# WC vs FMA



## Lobo (Apr 8, 2006)

Do you guys have any vids with WC against FMA? In general, are the styles really different from each other in terms with empty hands?


----------



## Selfcritical (Apr 9, 2006)

Both WC and FMA systems will tend to make heavy use of trapping defenses at close range, and evasions based on pivoting out of or away from centerline. Both will tend to be very concept-oriented with a broad principles that can be applied to each individual situation. WC tends to be forward advancing, with straight attacks thrown quickly and shortly, and deflections designed to turn the opponent slightly away from you so they lose control of the center line. FMA, by contrast, will tend to evade by stepping off center line and delivering the counterattck to the flank, minimizing the number of limbs the opponent can effectively use. FMA strikes will tend to be more power-centered, as most will involve heavy rotation of the hips.

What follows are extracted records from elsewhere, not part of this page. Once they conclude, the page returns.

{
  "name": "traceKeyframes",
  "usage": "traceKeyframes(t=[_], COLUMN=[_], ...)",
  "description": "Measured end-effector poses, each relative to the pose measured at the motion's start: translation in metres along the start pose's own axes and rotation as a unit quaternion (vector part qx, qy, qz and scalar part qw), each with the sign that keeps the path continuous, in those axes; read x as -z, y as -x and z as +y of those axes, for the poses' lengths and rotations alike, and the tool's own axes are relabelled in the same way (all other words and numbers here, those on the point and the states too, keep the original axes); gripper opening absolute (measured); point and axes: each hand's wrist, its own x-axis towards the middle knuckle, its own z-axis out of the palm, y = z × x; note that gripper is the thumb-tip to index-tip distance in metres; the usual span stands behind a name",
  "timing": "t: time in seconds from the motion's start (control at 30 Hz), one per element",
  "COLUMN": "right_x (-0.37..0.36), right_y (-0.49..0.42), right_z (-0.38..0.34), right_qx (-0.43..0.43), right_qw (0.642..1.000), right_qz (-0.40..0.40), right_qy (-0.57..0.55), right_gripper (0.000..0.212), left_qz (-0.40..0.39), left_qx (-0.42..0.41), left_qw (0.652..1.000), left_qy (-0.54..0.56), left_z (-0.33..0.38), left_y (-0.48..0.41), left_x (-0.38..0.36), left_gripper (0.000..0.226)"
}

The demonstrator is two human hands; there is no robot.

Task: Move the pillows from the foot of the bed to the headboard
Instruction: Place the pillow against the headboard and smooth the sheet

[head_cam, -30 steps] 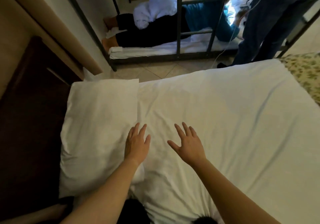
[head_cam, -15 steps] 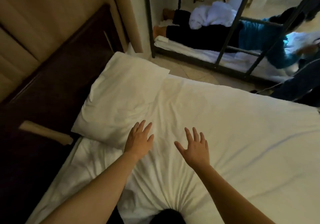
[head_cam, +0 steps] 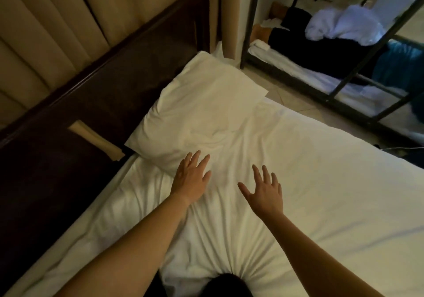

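A white pillow [head_cam: 202, 113] lies flat against the dark wooden headboard [head_cam: 96, 104], at the far corner of the bed [head_cam: 321, 200]. My left hand [head_cam: 191, 177] is open, palm down, fingers spread, its fingertips at the pillow's near edge. My right hand [head_cam: 263, 191] is open too, hovering just over the white sheet a little to the right of the pillow, holding nothing. Only this one pillow is in view.
A beige padded wall panel [head_cam: 46, 32] rises behind the headboard. Across a strip of tiled floor [head_cam: 296, 104] stands a black metal bunk frame [head_cam: 367, 51] with a person lying on it and white bundled linen [head_cam: 344, 24]. My dark knee [head_cam: 227, 285] presses the sheet.
The view has swung left toward the headboard. Both hands stay open in almost the same pose over the sheet; the left hand sits at the pillow's near edge rather than on it.
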Motion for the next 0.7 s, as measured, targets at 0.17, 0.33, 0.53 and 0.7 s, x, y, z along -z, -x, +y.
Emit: traceKeyframes(t=[0.17, 0.33, 0.53, 0.7], right_x=[-0.012, -0.020, -0.037, -0.049], right_y=[0.005, 0.015, 0.032, 0.047], right_z=[-0.038, -0.082, -0.141, -0.186], right_qx=[-0.024, -0.049, -0.105, -0.155], right_qw=[1.000, 0.998, 0.993, 0.986], right_qz=[-0.007, -0.001, 0.018, 0.043], right_qy=[0.019, 0.032, 0.041, 0.036], right_gripper=[0.090, 0.090, 0.089, 0.089], left_qz=[-0.003, -0.005, -0.020, -0.042], left_qx=[-0.018, -0.048, -0.094, -0.136], left_qw=[1.000, 0.999, 0.995, 0.990], left_qy=[0.001, 0.005, -0.014, -0.021], left_z=[-0.030, -0.071, -0.126, -0.161], left_y=[-0.003, -0.012, -0.017, -0.019], left_x=[0.012, 0.029, 0.048, 0.060], left_gripper=[0.059, 0.059, 0.060, 0.061])
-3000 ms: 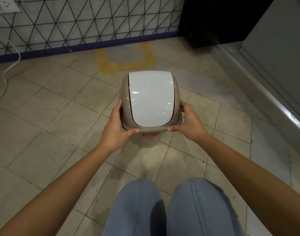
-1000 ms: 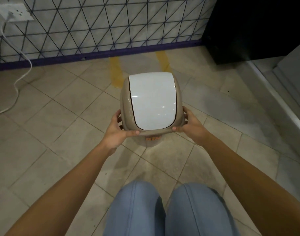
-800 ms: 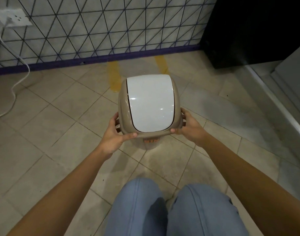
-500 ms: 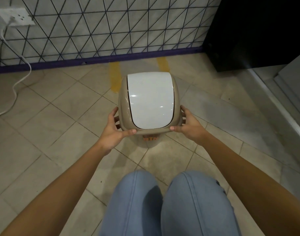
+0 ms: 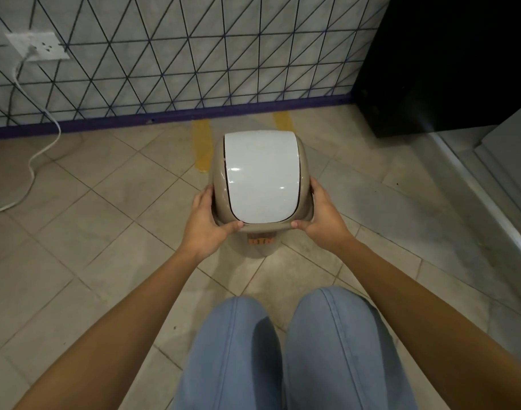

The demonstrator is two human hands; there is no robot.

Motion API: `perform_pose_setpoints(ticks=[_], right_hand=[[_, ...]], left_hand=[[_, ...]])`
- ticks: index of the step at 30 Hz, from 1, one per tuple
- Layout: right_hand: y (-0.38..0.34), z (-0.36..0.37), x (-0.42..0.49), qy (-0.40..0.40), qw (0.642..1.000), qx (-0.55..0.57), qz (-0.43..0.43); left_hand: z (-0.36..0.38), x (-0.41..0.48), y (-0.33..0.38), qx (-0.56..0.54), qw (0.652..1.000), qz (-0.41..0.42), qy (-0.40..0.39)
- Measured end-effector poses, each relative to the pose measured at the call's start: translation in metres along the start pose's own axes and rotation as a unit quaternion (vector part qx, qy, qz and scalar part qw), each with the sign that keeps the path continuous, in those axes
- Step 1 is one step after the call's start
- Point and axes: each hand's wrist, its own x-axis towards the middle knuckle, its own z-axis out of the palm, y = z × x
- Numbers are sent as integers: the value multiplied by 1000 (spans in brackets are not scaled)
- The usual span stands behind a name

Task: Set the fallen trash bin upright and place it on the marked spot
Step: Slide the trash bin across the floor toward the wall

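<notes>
Placement step: left hand (image 5: 207, 223) and right hand (image 5: 322, 216) grip upright trash bin (image 5: 260, 179) — next, forward onto yellow floor marking (image 5: 204, 143).

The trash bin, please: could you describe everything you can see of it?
The trash bin is small, with a glossy beige plastic body and a closed white swing lid. An orange label sits on its near side. It stands upright, gripped at both sides by the left hand and right hand, over the yellow floor marking by the wall.
</notes>
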Motion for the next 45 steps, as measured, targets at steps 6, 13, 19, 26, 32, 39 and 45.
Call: perform_pose_setpoints(ticks=[6, 13, 19, 26, 32, 39, 45], right_hand=[[-4, 1, 5, 11, 1000, -4, 2], [-6, 4, 5, 52, 996, -60, -47], [0, 4, 6, 66, 973, -173, -138], [5, 14, 7, 80, 868, -327, -365], [14, 17, 16, 102, 853, -334, -387], [10, 17, 35, 105, 874, -319, -352], [11, 14, 57, 92, 885, -310, -336]], left_hand=[[0, 11, -2, 5, 1000, 3, 1], [10, 15, 4, -11, 999, 16, 47], [16, 13, 7, 57, 989, 104, 92], [25, -4, 0, 311, 888, 330, 73], [33, 4, -2, 354, 870, 333, 85], [37, 22, 4, 363, 873, 313, 87], [40, 41, 7, 358, 879, 300, 94]])
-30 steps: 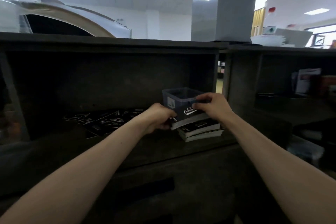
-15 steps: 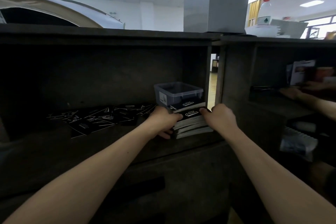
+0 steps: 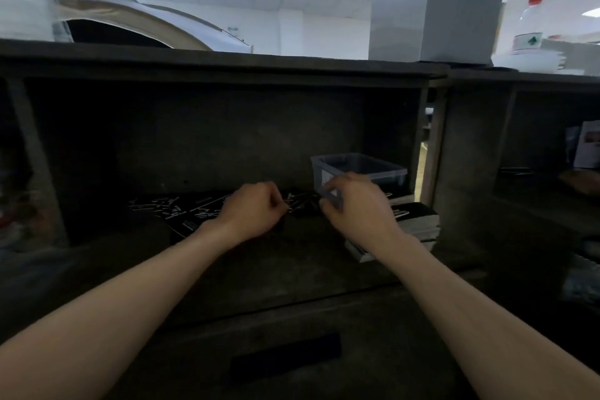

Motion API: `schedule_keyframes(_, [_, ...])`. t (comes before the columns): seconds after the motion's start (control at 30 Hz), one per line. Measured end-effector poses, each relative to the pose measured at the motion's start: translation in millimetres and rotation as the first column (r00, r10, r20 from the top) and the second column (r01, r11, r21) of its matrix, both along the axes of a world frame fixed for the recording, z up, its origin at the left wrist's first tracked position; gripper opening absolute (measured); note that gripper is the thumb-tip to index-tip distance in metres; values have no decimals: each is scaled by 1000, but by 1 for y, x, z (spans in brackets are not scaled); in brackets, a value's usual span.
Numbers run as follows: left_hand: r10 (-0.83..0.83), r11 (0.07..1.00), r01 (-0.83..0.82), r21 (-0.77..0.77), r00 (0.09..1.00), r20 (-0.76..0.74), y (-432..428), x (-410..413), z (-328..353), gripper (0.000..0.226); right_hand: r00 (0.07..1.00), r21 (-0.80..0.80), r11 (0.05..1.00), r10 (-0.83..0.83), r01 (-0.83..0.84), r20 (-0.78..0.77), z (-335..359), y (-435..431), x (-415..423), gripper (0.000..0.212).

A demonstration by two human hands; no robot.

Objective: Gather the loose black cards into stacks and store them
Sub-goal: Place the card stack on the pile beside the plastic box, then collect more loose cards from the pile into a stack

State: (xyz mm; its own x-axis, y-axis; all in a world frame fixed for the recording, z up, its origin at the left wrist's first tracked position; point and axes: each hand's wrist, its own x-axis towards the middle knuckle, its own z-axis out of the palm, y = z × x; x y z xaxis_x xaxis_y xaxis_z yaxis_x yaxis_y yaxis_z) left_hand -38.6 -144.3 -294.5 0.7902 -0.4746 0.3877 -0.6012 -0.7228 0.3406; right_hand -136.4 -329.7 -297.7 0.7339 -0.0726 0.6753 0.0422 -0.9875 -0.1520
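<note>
Loose black cards (image 3: 181, 213) with white print lie scattered on the dark shelf floor, left of centre. A few more loose cards (image 3: 303, 204) lie between my hands. My left hand (image 3: 256, 209) hovers over the scatter with its fingers curled down; its fingertips are hidden, at the edge of those cards. My right hand (image 3: 354, 204) is just right of them, fingers loosely curved and thumb apart, holding nothing. Behind my right wrist, stacks of black cards (image 3: 417, 221) rest piled against the shelf's right wall.
A clear plastic bin (image 3: 363, 167) stands at the back right of the shelf, behind the stacks. The cubby has an upright divider (image 3: 435, 153) on the right and a drawer front with a slot handle (image 3: 285, 357) below. A plastic bottle (image 3: 527, 32) stands on top.
Both hands have let go of the card stack at the right and moved left to the loose cards in the middle. The stack now rests piled beside the divider.
</note>
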Motion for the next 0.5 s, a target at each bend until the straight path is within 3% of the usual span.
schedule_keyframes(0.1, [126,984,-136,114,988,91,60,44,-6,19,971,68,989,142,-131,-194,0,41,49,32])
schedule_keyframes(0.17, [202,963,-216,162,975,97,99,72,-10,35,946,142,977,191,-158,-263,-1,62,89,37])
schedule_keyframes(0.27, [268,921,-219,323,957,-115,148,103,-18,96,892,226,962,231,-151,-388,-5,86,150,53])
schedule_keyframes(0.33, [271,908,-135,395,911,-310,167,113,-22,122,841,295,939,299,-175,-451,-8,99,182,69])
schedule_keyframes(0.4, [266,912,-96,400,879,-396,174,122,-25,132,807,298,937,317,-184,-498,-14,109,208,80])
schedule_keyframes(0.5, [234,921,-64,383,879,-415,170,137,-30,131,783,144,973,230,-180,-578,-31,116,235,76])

You will also see more angular striking from most FMA systems, as opposed to straight punches and kicks.


----------



## brothershaw (Apr 11, 2006)

Key thing to remember the filipino arts are generally taught from the perspective the opponent has a weapon ( whether they do or not) wing chun generally speaking is not taught on the basis the oppenent has a weapon even though some weapons are taught at a higher levels for various reasons. 
    So while fast hand movements may appear to be similiar they are quite different. If a man attacks you close quarters with a knife you will react differently ( extra checks, etc) than if he had no knife.


----------